Dans les formules huileuses telles que les huile sèches et les formules contenant très peu d’eau comme les huiles lavantes, il n’y a pas de conservateurs antimicrobiens car le risque de développement de bactéries, levures et moisissures tend vers zéro.

Concernant les formules contenant une phase aqueuse, le référentiel Cosmos autorise un nombre limiter de conservateurs, dont certains sont interdits sur les moins de 3 ans. Notre choix s’est alors porté sur le potassium sorbate et le sodium benzoate ainsi qu’un booster de conservateur pour le soin nettoyant pour le change.

Chez l’adulte comme chez l’enfant, l’alcool peut augmenter la pénétration cutanée et ainsi faciliter l’absorption d’autre molécules.

Ils ne nécessitent pas de conservateurs antimicrobiens.

Le soin nettoyant pour le change formulé ne contient pas d’eau de chaux. Son pH est plus proche de la peau du bébé que les liniments classiques.

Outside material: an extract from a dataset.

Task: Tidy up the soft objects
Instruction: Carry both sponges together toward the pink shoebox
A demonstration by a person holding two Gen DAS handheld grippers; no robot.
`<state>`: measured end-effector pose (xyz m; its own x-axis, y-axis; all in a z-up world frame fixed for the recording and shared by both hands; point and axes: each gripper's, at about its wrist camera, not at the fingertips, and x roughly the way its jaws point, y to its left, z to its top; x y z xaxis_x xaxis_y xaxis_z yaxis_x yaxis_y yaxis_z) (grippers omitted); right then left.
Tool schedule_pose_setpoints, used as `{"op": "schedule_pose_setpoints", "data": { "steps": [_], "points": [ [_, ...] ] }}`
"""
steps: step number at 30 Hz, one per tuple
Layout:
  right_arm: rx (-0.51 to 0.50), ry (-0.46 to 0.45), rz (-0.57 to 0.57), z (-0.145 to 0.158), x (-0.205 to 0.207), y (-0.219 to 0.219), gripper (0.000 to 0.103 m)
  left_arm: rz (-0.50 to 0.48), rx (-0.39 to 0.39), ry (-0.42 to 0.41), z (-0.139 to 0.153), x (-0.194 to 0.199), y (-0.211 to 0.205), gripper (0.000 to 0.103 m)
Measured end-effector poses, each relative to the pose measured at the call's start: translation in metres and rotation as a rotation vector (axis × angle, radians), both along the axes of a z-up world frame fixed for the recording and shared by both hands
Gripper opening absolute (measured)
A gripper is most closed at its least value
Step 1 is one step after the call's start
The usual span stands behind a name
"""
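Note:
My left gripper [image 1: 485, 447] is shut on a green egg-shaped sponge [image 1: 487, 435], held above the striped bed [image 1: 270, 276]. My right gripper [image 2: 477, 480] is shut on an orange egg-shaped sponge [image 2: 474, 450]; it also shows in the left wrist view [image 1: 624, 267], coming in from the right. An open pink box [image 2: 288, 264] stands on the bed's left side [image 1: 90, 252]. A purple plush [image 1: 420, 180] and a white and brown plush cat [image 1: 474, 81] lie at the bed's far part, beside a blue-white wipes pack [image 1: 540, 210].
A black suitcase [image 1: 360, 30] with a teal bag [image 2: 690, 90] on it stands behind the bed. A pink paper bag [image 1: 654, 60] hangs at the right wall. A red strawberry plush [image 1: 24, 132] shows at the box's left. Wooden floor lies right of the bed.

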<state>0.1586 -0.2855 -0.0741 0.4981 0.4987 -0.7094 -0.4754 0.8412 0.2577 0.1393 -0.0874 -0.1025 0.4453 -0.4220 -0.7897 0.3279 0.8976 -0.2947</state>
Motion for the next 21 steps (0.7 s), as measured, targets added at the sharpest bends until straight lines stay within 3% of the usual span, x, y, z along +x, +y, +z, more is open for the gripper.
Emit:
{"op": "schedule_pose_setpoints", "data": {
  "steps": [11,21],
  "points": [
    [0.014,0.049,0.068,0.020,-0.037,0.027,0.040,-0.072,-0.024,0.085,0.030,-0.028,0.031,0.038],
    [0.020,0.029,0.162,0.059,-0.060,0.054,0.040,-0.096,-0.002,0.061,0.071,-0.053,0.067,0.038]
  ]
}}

L’Aloe vera pour l’hydratation, l’extrait d’helichryse italienne pour apaiser, les huiles pour nourrir, l’inuline pour limiter les tiraillements/apporter de la douceur.

Les huiles sont émollientes, elles vont former un film protecteur sur la peau et nourrir la peau.

Elles permettent d’enlever les saletés liposolubles en douceur (huiles lavantes, bi-phase et soin nettoyant pour le change).